Fine, it is what it is.

Then there had been an accident an hour earlier that had still left traffic snarled. Fine.

But oh…the best part. Once traffic was flowing along, I came through the tunnel that goes through Treasure Island, and then I was confronted with…DA DA DUUUUM…

The S Curve.

And people hit the brakes! Oh did they hit the brakes.

Fer crimeny’s sakes, people! It isn’t a frappin’ Z curve! It is quite easy to navigate. You follow those fabulous little white lines they paint on the ground. You turn your steering wheel gently one way, and then gently the other way. This is not a step on the brake-able road hazard!

My god. The freak out. The pandemonium! The utter ba-kah!

The Bay Bridge carries some 270,000 cars every day. And this change was implemented TWO WEEKS AGO!

But nooooooo.

Ba-kah!

*sigh*

This, along with people on the southbound highway slowing down to look at an accident that occurred on the northbound side, you know, OVER that heavy concrete barrier?

Bah. Kah.

Fine. I’ll just peck at my grain and shake my tailfeathers and call it a day.

I. Am. Cranky.

Here’s a handy tip:

If you are *anywhere* in the vicinity of microphones, whether or not you are sure they are turned off, do not, under ANY circumstances, say something that you might wish was not broadcast, recorded and shared.

Ummmkay?

I know, I know, sure, Ronald Reagan ran afoul of this. So did George W. Bush.

And so, you’d think we’d all learn.

But no.

Disgraced California lawmaker denies affairs

And as a post script…why is it always the ardent “family values” people who are the most wacky?

Think about it.

I fought the law…

…and the law will probabaly win.

Ok, not me, but a man named Dave Vontesmar. Mr. Vontesmar lives in Arizona. Phoenix, to be exact.

And Mr. Vontesmar has to commute daily for his job at Sky Harbor airport.

Mr. Vontesmar is not a fan of the recently installed cameras that Phoenix has been using to catch speeders (and, let’s be clear, raise revenue).

It is, as this article describes, a “photo-enforcement gantlet (sic) on Interstate 17, Arizona 51 and Interstate 10.”

Mr. Vontesmar IS, however, a fan of going in excess of the speed limit.

And so the perfect solution is born.

Dave Vontesmar wears a monkey mask when driving. Sometimes a giraffe mask, but mostly a monkey mask.

And when the tickets, some 37 so far, totaling fines upward of $6,500, show up at his home, he says:

“‘Not one of them there is a picture where you can identify the driver,’ Vontesmar said. ‘The ball’s in their court. I sent back all these ones I got with a copy of my driver’s license and said, ‘It’s not me. I’m not paying them.””

Well ok.
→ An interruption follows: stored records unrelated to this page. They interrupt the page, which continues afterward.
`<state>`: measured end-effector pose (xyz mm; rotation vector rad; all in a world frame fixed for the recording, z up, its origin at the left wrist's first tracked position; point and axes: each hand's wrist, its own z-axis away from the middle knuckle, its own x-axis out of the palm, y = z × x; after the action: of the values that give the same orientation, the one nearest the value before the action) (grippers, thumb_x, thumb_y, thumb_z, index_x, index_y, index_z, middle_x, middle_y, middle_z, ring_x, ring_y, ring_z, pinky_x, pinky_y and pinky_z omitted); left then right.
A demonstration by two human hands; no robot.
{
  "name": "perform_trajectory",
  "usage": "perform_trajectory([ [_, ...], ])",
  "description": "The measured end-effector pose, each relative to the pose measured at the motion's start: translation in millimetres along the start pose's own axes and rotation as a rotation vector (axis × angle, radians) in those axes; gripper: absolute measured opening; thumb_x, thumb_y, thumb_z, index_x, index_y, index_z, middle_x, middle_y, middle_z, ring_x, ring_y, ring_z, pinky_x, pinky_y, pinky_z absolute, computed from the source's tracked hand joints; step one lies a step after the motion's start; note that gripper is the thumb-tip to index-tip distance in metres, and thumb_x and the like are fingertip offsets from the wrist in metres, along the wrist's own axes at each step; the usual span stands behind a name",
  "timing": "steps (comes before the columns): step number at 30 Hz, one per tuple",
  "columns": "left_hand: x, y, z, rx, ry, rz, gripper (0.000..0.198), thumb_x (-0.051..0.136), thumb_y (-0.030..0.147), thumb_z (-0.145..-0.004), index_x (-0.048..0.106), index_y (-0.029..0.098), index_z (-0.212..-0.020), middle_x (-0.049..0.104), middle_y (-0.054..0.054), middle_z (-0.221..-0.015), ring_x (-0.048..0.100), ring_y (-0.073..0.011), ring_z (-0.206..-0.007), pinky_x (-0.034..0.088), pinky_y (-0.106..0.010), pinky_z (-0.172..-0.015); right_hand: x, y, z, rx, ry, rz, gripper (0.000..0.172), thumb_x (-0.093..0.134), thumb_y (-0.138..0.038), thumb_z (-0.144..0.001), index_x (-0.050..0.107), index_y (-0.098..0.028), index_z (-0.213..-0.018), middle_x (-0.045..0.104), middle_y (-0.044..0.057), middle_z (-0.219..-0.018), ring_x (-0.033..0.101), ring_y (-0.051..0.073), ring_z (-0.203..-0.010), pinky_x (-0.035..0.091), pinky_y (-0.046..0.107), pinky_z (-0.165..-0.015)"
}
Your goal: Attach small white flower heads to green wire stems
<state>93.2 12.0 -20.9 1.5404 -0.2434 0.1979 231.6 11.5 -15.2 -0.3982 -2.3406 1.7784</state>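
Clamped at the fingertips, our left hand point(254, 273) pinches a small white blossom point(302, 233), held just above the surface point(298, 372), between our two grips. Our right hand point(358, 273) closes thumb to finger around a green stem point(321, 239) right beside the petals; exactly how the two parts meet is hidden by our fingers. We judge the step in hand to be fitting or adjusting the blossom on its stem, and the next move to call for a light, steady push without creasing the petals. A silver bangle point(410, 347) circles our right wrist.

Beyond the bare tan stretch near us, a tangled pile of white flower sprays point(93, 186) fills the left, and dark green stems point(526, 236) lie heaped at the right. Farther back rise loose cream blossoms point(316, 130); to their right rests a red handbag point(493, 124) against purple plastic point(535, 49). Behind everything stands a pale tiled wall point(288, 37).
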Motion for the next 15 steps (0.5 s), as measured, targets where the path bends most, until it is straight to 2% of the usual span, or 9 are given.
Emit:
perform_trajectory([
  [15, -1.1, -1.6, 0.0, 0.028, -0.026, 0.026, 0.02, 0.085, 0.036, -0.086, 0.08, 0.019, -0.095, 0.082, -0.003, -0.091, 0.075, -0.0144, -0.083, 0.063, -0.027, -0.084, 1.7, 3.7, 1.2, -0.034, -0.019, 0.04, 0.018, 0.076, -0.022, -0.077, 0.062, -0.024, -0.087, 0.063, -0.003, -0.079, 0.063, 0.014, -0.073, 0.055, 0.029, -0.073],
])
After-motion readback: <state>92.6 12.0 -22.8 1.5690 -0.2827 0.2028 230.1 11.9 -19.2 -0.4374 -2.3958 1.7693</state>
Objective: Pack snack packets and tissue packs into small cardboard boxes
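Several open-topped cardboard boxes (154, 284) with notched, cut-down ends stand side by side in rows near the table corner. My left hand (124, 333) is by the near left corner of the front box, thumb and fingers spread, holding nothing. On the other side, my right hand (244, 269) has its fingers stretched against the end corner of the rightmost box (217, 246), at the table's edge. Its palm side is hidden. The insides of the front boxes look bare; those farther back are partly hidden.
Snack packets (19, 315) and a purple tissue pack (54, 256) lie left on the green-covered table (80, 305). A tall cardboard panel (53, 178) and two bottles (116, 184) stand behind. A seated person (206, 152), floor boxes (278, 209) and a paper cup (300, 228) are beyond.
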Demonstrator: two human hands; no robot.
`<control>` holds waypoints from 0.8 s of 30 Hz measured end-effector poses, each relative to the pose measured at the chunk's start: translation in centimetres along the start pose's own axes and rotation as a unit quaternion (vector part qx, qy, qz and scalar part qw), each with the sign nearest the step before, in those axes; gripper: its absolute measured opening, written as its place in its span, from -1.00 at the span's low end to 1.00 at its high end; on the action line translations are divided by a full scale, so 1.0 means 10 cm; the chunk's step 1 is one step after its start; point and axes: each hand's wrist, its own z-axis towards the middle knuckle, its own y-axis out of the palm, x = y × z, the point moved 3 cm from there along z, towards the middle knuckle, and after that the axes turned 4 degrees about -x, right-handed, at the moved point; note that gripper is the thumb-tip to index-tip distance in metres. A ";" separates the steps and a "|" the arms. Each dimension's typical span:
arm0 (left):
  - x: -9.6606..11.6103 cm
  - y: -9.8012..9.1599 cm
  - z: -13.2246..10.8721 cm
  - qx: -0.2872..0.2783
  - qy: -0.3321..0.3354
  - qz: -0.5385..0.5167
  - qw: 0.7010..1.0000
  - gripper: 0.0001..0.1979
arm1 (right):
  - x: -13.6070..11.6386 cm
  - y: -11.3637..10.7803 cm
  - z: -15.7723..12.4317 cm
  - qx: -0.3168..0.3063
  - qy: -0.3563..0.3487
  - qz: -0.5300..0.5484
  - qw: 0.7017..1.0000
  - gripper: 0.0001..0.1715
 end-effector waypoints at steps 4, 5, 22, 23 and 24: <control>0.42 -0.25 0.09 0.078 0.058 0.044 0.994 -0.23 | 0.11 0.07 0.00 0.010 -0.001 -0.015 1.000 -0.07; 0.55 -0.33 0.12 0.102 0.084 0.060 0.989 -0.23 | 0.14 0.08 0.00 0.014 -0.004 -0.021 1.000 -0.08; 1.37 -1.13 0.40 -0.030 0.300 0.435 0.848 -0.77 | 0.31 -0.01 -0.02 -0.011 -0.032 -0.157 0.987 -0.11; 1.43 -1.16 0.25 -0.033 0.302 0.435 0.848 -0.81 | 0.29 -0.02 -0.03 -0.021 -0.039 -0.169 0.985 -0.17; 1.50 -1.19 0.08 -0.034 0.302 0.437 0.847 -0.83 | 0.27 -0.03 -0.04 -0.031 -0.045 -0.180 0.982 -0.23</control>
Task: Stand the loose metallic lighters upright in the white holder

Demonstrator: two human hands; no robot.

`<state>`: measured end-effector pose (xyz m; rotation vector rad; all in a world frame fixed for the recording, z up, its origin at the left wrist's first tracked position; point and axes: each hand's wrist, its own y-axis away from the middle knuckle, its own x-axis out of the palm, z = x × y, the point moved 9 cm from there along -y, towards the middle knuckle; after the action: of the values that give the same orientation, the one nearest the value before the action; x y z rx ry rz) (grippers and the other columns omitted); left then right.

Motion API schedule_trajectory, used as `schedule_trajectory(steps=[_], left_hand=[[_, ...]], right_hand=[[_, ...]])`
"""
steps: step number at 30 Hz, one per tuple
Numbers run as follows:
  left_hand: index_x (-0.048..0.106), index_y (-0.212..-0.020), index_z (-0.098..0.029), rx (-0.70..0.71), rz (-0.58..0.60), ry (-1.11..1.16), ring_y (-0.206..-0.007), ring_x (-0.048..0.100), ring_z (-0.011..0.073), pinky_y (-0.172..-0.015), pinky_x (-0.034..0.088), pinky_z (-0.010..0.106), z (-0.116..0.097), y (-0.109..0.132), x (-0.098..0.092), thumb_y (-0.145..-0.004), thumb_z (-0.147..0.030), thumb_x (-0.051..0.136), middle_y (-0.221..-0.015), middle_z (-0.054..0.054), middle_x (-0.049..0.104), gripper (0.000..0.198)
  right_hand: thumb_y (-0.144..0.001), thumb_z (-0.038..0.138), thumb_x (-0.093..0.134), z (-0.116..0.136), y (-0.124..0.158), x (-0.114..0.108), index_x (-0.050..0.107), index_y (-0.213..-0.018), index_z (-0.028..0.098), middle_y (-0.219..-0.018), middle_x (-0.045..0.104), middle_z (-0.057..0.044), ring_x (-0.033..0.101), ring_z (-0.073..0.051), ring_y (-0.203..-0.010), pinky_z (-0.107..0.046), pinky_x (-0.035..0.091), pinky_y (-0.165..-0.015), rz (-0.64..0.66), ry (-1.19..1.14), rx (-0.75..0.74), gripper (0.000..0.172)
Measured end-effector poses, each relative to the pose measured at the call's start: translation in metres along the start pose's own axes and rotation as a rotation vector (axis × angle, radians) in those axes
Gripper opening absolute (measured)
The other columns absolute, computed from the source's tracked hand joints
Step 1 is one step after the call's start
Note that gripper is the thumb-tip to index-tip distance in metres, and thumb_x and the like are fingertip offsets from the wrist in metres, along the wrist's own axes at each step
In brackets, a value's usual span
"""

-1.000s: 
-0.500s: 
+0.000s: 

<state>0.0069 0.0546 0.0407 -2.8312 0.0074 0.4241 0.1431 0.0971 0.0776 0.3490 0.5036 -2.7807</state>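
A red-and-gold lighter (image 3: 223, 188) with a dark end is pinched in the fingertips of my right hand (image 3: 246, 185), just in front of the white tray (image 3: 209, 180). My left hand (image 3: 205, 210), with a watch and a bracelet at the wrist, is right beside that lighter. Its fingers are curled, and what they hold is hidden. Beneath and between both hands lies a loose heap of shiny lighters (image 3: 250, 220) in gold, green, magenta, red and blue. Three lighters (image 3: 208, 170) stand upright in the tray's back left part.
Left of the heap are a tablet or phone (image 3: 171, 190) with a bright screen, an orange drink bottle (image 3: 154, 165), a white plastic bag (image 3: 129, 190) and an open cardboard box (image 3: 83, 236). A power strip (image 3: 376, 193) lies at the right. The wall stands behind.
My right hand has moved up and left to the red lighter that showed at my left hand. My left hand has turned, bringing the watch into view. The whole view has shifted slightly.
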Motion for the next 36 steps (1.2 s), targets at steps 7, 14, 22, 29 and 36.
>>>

I guess they use the car registration and the driver’s license photo to id the drivers and issue the ticket.

So Vontesmar is working a loophole here.

Except…

“…officers sat outside Vontesmar’s home and watched him drive to work. ‘We watched him four different times put the monkey mask on and put the giraffe-style mask on,’ Officer Dave Porter said. ‘Based on surveillance, we were positive that Vontesmar was the driver.'”

So fine, he’s probably not going to get away with this, but damn…you gotta like his style!

File this under: hot desert sun does something funny to folks.